▶ **TASK TO CARRY OUT**: Reproduce each line of the material exactly, minus any picture.

▶ **INFORMATION SHOWN**:
● ● ● ●
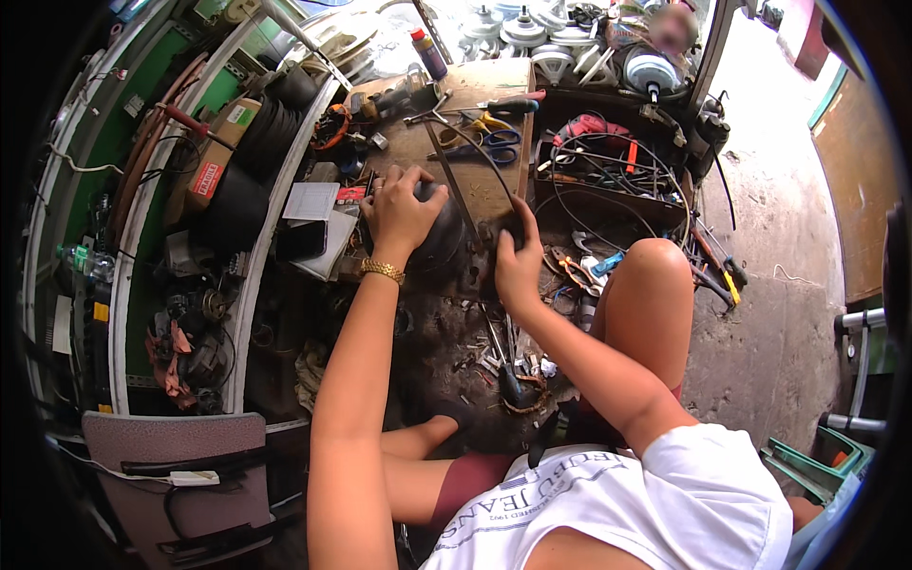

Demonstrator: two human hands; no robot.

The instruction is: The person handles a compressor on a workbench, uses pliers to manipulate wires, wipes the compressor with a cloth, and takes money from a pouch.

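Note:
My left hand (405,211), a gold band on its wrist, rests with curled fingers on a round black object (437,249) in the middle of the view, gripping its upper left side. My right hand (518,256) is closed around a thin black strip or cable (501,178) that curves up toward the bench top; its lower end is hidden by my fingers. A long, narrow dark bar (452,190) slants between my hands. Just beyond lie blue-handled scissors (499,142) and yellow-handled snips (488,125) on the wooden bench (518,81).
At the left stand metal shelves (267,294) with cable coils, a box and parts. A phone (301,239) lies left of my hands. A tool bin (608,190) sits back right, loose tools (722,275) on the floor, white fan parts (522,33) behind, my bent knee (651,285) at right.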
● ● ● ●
▶ **REPLY**:
Demonstrator: two human hands; no robot.

The instruction is: The person handles a compressor on a workbench, uses pliers to manipulate wires, wipes the compressor with a cloth, and takes money from a pouch.

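Note:
My left hand (405,211), a gold band on its wrist, rests with curled fingers on a round black object (437,249) in the middle of the view, gripping its upper left side. My right hand (518,256) is closed around a thin black strip or cable (501,178) that curves up toward the bench top; its lower end is hidden by my fingers. A long, narrow dark bar (452,190) slants between my hands. Just beyond lie blue-handled scissors (499,142) and yellow-handled snips (488,125) on the wooden bench (518,81).
At the left stand metal shelves (267,294) with cable coils, a box and parts. A phone (301,239) lies left of my hands. A tool bin (608,190) sits back right, loose tools (722,275) on the floor, white fan parts (522,33) behind, my bent knee (651,285) at right.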

The exercise has been answered completely.